**EXERCISE PROMPT:**
Retype nothing but the lines from the start of the material up to and including the line with "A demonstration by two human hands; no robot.". Pictures don't belong in the copy.

==============================

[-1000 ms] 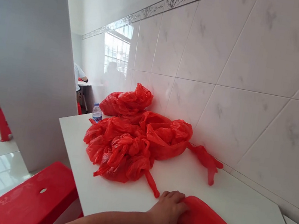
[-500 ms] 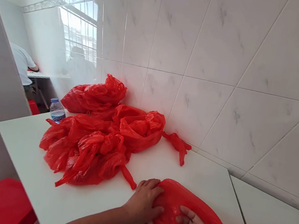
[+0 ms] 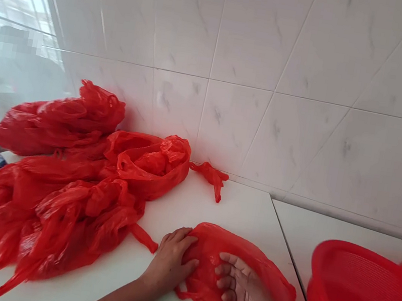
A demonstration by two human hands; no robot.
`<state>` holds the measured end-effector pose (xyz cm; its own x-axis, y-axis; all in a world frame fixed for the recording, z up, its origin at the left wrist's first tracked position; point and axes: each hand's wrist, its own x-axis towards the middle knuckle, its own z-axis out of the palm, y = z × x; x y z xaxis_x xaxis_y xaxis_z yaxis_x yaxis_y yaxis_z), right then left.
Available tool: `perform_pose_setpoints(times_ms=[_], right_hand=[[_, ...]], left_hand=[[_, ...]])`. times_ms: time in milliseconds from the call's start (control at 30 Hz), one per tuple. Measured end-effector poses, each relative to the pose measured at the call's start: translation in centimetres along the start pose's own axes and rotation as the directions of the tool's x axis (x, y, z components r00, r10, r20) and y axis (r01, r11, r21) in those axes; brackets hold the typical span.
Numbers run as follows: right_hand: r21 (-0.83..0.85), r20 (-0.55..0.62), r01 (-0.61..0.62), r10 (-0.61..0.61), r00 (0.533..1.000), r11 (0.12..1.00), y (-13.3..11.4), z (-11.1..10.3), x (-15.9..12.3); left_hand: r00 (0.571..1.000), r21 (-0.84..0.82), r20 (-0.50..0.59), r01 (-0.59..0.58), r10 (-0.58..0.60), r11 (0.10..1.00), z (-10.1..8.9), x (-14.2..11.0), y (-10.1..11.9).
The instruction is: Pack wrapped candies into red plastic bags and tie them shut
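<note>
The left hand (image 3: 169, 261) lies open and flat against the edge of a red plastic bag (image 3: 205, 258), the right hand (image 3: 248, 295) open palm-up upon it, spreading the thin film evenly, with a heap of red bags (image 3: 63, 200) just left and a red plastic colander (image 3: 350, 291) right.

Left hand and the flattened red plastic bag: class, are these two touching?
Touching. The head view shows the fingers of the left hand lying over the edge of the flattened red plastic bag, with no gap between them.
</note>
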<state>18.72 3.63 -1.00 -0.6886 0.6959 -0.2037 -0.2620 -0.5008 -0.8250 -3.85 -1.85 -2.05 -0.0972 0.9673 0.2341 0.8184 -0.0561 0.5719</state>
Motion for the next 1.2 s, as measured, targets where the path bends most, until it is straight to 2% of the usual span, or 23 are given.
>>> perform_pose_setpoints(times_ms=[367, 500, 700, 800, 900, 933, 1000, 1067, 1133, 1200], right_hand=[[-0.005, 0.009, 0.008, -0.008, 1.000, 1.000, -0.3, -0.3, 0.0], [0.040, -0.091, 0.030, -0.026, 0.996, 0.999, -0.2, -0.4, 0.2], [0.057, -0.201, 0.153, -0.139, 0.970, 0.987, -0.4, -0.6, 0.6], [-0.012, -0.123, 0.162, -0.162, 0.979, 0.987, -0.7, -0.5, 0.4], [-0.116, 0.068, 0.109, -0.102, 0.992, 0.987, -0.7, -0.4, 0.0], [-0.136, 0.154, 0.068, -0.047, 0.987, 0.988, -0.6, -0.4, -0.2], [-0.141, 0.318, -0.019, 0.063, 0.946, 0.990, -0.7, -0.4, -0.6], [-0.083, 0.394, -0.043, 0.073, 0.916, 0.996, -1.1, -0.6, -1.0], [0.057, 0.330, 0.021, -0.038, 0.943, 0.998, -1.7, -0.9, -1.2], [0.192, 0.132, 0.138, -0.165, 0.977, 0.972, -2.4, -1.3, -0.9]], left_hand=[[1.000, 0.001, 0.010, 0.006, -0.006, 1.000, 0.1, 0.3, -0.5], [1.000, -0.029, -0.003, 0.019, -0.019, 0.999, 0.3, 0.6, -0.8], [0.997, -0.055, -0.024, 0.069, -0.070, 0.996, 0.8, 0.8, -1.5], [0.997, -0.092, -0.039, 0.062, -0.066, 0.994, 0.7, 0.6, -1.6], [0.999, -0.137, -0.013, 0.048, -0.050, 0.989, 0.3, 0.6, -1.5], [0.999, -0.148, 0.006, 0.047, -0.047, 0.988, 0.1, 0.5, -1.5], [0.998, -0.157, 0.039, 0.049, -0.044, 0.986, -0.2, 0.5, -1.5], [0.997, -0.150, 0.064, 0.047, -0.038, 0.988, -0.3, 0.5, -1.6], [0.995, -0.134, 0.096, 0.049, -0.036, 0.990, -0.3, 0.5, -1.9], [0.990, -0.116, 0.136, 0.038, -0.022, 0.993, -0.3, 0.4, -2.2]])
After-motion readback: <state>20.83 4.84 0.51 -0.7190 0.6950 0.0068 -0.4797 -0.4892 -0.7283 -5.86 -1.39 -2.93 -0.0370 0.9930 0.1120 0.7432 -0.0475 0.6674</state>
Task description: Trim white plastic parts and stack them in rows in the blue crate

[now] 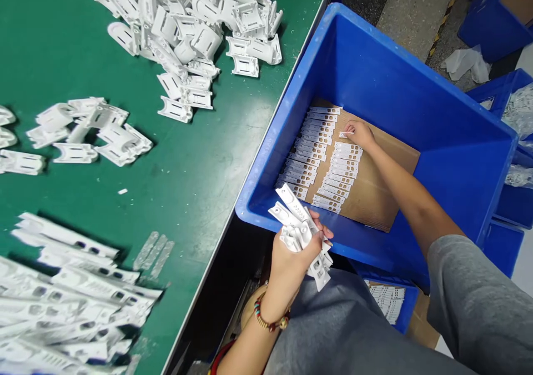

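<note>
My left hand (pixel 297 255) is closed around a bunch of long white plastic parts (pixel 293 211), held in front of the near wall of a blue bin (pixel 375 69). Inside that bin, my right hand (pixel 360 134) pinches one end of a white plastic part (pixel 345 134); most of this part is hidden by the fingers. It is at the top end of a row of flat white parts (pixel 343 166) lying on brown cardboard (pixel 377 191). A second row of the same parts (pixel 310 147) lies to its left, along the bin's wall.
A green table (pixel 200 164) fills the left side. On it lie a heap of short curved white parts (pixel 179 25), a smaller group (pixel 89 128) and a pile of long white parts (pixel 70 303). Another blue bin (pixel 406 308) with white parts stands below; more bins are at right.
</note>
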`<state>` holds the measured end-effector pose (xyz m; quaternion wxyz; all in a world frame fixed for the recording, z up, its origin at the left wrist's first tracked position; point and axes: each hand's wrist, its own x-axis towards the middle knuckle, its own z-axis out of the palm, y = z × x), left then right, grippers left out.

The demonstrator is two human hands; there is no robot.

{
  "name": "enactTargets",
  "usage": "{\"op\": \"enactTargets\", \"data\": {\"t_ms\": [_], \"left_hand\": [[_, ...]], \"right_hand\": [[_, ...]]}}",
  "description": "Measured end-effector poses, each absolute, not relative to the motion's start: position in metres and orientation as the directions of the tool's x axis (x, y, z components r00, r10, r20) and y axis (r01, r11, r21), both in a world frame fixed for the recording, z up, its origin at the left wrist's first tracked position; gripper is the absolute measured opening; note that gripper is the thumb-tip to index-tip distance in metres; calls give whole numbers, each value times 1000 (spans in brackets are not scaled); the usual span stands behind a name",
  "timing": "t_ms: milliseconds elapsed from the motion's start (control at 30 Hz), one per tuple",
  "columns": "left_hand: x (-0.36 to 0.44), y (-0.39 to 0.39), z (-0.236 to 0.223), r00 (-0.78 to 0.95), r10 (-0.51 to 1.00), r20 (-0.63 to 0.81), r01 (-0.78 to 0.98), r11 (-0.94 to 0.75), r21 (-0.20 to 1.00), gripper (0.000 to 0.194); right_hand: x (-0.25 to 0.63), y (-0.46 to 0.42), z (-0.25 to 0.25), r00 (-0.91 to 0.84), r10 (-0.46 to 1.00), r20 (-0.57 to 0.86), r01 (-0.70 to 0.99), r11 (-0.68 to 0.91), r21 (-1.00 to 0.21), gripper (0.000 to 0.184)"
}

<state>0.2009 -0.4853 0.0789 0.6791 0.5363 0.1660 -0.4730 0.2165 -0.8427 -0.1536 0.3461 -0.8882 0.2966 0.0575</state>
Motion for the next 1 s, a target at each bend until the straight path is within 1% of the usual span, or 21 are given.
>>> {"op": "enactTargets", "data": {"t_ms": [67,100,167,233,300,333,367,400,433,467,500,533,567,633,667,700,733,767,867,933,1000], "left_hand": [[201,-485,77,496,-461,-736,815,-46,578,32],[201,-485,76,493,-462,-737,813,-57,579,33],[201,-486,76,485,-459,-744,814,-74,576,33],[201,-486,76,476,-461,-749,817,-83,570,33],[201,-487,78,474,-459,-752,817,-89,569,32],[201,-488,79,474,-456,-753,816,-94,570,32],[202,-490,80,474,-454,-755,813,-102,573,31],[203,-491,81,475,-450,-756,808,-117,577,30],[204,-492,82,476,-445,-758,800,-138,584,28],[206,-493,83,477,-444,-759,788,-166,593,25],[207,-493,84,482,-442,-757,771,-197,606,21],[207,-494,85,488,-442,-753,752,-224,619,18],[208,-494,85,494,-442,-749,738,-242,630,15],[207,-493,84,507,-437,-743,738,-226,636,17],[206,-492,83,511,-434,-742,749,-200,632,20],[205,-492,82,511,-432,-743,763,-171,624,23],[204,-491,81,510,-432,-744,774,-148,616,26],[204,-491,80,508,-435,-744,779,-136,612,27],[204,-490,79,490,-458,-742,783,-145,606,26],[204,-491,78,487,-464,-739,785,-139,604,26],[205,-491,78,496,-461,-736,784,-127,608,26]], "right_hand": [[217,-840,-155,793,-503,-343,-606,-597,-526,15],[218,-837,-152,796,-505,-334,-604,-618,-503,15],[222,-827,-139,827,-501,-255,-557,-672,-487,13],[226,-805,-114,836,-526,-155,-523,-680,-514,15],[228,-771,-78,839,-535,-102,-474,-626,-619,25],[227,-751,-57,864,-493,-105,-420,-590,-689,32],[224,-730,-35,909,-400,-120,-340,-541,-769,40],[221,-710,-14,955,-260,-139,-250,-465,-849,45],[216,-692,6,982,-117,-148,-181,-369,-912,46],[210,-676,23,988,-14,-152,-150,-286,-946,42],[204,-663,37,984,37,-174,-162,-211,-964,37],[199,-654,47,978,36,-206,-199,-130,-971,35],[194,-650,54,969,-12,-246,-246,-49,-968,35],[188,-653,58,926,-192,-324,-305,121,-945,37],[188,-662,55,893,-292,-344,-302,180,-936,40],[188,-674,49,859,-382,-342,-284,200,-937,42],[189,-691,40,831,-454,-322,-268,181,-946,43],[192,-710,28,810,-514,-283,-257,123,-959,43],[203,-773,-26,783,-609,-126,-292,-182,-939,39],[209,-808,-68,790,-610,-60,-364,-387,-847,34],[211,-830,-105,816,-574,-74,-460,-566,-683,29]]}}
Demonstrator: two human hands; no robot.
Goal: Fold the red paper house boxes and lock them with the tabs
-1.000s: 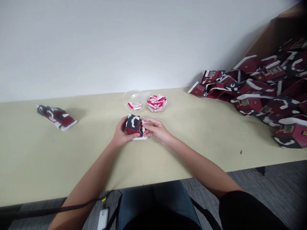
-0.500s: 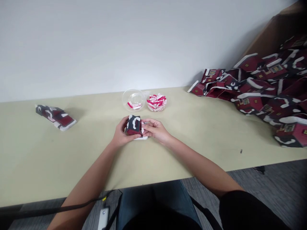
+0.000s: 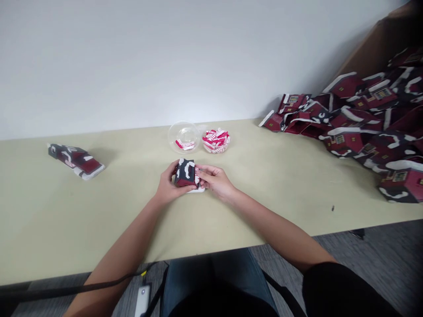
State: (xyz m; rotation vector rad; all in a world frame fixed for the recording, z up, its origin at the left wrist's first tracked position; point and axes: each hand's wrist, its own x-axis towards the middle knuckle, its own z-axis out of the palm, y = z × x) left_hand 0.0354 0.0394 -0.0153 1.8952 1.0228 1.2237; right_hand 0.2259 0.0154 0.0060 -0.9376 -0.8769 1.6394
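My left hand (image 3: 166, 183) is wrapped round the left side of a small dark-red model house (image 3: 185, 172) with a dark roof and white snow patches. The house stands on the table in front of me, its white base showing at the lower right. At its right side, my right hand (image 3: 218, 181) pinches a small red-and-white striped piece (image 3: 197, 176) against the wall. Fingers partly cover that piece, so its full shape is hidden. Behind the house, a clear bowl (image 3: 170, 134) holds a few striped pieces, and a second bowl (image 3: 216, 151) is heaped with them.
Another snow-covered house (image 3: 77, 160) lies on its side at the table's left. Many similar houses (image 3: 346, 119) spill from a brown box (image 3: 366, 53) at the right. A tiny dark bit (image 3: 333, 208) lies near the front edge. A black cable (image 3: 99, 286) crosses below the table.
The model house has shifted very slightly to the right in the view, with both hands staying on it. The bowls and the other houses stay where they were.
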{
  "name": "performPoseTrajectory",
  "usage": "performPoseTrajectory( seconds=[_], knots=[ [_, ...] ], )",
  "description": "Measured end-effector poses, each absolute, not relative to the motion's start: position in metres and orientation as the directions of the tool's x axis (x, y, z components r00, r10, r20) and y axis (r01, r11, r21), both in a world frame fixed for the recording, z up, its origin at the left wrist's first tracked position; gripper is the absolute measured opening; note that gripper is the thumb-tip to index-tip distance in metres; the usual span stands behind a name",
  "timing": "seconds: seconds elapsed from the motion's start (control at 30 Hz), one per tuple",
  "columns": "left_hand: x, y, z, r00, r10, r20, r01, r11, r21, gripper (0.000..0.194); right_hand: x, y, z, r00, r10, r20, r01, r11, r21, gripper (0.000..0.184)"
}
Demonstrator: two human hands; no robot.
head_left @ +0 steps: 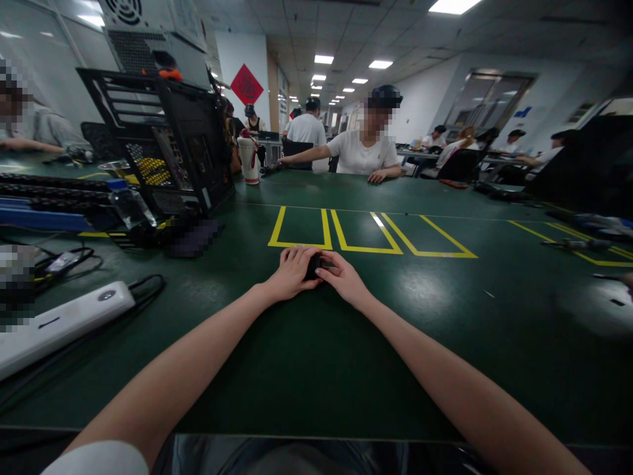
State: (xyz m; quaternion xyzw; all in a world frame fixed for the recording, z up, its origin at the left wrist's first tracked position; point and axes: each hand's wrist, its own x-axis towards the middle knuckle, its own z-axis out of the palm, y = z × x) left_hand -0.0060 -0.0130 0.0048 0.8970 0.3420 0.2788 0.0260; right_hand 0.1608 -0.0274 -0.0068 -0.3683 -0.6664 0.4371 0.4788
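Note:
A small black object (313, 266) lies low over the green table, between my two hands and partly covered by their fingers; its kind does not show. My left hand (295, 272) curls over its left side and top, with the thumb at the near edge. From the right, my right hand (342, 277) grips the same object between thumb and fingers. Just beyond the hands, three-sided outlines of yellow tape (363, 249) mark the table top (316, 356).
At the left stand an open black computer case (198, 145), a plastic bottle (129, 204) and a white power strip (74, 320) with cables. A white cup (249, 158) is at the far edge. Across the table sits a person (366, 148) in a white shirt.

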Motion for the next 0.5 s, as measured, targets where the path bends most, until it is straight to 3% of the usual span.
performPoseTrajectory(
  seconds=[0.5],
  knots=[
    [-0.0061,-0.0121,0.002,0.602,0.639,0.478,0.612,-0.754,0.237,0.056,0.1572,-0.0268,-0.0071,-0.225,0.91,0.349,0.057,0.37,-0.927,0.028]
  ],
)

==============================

**REPLY:**
[-1000 ms] 
[-500 ms] 
[+0 ms] 
A demonstration by two human hands; no robot.

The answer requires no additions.